Precision being changed from float16 to float32 unexpectedly
Describe the bug
I'm loading a HuggingFace Dataset for images.
I'm running a preprocessing (map operation) step that runs a few operations, one of them being conversion to float16. The Dataset features also say that the 'img' is of type float16. Whenever I take an image from that HuggingFace Dataset instance, the type turns out to be float32.
Steps to reproduce the bug
import torchvision.transforms.v2 as transforms
from datasets import load_dataset
dataset = load_dataset('cifar10', split='test')
dataset = dataset.with_format("torch")
data_transform = transforms.Compose([transforms.Resize((32, 32)),
transforms.ToDtype(torch.float16, scale=True),
transforms.Normalize([0.5, 0.5, 0.5], [0.5, 0.5, 0.5]),
])
def _preprocess(examples):
# Permutes from (BS x H x W x C) to (BS x C x H x W)
images = torch.permute(examples['img'], (0, 3, 2, 1))
examples['img'] = data_transform(images)
return examples
dataset = dataset.map(_preprocess, batched=True, batch_size=8)

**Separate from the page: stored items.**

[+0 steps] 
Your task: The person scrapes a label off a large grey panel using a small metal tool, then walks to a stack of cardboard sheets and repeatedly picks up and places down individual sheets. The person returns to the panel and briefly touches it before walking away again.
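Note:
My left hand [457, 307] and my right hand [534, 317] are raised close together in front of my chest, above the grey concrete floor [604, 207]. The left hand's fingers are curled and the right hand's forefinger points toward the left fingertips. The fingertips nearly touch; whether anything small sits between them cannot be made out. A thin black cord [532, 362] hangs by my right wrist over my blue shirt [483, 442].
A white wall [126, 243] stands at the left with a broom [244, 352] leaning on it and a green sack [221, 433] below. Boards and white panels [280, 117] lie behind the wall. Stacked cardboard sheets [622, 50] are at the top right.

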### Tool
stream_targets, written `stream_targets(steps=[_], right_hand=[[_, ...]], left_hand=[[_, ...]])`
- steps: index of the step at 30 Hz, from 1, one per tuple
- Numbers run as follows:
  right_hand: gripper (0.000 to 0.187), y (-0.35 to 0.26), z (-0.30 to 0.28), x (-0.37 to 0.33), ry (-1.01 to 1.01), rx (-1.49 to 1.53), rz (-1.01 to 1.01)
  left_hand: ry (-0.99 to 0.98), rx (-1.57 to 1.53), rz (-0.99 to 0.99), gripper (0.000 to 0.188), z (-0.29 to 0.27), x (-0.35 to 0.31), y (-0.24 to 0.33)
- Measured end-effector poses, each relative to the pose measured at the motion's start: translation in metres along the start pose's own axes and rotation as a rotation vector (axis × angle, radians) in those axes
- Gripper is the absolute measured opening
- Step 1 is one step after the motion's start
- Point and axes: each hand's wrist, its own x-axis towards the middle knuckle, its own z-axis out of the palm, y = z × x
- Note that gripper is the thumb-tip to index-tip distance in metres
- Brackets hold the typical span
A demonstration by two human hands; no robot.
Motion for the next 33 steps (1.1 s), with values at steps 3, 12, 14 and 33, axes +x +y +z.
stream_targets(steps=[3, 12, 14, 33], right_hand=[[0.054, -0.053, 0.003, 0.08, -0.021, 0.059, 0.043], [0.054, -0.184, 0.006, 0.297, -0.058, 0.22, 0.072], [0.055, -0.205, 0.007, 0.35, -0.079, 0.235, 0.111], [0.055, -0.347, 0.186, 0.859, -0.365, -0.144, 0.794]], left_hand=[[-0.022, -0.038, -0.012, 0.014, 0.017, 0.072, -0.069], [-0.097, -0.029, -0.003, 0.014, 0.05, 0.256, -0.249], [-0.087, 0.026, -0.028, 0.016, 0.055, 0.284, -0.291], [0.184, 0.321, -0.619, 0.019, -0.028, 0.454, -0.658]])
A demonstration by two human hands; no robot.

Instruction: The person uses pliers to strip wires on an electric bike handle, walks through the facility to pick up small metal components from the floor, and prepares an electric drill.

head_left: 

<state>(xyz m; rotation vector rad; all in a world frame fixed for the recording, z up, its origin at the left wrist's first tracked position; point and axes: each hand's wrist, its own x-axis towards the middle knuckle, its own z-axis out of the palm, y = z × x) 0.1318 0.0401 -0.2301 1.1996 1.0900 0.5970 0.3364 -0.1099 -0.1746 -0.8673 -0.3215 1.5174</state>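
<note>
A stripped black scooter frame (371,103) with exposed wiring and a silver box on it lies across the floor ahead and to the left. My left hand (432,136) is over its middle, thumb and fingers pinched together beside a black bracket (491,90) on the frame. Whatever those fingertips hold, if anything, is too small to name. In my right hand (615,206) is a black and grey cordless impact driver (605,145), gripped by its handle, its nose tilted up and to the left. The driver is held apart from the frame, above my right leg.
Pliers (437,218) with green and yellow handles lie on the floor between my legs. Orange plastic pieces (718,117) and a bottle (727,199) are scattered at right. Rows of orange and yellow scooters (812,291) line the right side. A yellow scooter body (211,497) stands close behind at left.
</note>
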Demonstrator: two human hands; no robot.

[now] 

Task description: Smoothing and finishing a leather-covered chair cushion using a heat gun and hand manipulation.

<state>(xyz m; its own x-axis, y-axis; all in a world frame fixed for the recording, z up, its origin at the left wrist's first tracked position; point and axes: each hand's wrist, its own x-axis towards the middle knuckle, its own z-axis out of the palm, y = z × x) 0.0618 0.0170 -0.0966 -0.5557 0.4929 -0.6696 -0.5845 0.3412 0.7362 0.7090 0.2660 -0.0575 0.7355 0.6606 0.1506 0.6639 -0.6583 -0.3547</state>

Now at this point the dataset.features are showing float16 which is great because that's what I want.
print(data_loader.features['img'])
Sequence(feature=Sequence(feature=Sequence(feature=Value(dtype='float16', id=None), length=-1, id=None), length=-1, id=None), length=-1, id=None)
But when I try to sample an image from this dataloader; I'm getting a float32 image, when I'm expecting float16:
print(next(iter(data_loader))['img'].dtype)
torch.float32
Expected behavior
I'm expecting the images loaded after the transformation to stay in float16.
Environment info
datasetsversion: 2.18.0- Platform: Linux-5.15.146.1-microsoft-standard-WSL2-x86_64-with-glibc2.31
- Python version: 3.10.9
huggingface_hubversion: 0.21.4- PyArrow version: 14.0.2
- Pandas version: 2.0.3
fsspecversion: 2023.10.0
This is because of the formatter (torch in this case).
It defaults to float32.
You can load it in float16 using dataset.set_format("torch", dtype=torch.float16).